Aim of the task -> Please transcribe the listing below in full, exactly as written, leaving out its pictures.

Collected material ->
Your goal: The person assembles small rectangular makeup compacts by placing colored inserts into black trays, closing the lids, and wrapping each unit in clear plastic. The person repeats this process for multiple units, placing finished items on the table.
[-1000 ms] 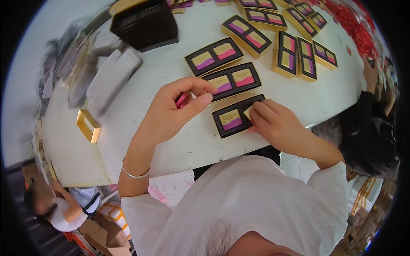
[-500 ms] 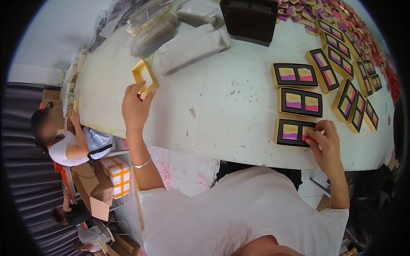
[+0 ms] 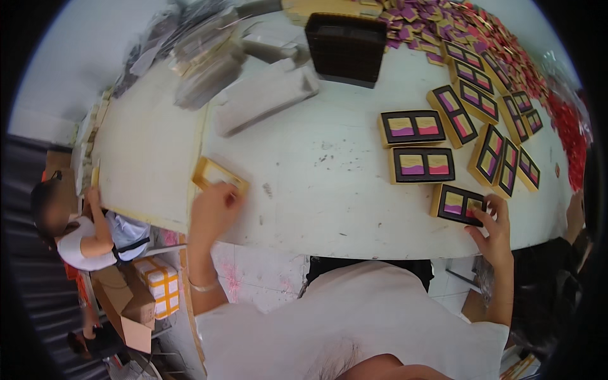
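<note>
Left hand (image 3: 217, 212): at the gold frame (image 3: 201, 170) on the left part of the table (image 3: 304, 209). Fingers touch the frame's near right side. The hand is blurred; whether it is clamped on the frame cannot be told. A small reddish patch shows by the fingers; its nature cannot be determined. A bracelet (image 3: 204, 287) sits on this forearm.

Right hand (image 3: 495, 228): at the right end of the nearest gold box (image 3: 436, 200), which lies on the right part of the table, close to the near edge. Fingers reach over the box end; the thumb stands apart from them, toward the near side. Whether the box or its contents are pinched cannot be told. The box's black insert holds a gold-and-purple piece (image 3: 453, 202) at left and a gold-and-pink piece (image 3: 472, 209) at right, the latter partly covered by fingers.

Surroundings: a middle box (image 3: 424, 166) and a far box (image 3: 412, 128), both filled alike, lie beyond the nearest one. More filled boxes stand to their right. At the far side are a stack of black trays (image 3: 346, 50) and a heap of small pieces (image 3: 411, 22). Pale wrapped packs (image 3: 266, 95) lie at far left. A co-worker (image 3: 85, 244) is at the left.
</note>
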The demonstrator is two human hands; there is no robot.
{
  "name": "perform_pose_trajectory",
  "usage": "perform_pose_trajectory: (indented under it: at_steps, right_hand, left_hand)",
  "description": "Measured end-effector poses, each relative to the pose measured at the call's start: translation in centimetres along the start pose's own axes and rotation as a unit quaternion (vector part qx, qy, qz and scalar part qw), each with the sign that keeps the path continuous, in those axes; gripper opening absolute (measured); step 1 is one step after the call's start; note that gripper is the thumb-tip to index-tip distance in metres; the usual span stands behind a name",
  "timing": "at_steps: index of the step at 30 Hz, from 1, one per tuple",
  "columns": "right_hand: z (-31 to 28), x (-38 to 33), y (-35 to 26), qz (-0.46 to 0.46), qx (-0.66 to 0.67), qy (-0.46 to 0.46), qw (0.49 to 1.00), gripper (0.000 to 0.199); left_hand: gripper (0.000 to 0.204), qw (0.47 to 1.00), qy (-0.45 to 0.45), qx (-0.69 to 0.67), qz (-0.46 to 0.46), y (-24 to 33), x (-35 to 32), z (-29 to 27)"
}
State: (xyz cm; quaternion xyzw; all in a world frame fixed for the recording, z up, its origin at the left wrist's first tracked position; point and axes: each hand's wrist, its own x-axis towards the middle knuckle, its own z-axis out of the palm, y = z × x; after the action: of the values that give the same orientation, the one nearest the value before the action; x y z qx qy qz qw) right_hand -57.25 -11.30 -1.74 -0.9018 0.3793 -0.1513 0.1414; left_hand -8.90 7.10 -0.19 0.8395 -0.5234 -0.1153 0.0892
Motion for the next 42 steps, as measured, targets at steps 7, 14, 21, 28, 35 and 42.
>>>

Response area ->
Your goal: The person assembles small rectangular makeup compacts by placing colored inserts into black trays, closing the lids, and wrapping each unit in clear plastic. The person repeats this process for multiple units, placing finished items on the table.
[-1000 ms] 
[-500 ms] 
[+0 ms] 
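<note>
Left hand (image 3: 217, 212): at the gold frame (image 3: 201, 170) on the left part of the table (image 3: 304, 209). Fingers touch the frame's near right side. The hand is blurred; whether it is clamped on the frame cannot be told. A small reddish patch shows by the fingers; its nature cannot be determined. A bracelet (image 3: 204, 287) sits on this forearm.

Right hand (image 3: 495, 228): at the right end of the nearest gold box (image 3: 436, 200), which lies on the right part of the table, close to the near edge. Fingers reach over the box end; the thumb stands apart from them, toward the near side. Whether the box or its contents are pinched cannot be told. The box's black insert holds a gold-and-purple piece (image 3: 453, 202) at left and a gold-and-pink piece (image 3: 472, 209) at right, the latter partly covered by fingers.

Surroundings: a middle box (image 3: 424, 166) and a far box (image 3: 412, 128), both filled alike, lie beyond the nearest one. More filled boxes stand to their right. At the far side are a stack of black trays (image 3: 346, 50) and a heap of small pieces (image 3: 411, 22). Pale wrapped packs (image 3: 266, 95) lie at far left. A co-worker (image 3: 85, 244) is at the left.
</note>
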The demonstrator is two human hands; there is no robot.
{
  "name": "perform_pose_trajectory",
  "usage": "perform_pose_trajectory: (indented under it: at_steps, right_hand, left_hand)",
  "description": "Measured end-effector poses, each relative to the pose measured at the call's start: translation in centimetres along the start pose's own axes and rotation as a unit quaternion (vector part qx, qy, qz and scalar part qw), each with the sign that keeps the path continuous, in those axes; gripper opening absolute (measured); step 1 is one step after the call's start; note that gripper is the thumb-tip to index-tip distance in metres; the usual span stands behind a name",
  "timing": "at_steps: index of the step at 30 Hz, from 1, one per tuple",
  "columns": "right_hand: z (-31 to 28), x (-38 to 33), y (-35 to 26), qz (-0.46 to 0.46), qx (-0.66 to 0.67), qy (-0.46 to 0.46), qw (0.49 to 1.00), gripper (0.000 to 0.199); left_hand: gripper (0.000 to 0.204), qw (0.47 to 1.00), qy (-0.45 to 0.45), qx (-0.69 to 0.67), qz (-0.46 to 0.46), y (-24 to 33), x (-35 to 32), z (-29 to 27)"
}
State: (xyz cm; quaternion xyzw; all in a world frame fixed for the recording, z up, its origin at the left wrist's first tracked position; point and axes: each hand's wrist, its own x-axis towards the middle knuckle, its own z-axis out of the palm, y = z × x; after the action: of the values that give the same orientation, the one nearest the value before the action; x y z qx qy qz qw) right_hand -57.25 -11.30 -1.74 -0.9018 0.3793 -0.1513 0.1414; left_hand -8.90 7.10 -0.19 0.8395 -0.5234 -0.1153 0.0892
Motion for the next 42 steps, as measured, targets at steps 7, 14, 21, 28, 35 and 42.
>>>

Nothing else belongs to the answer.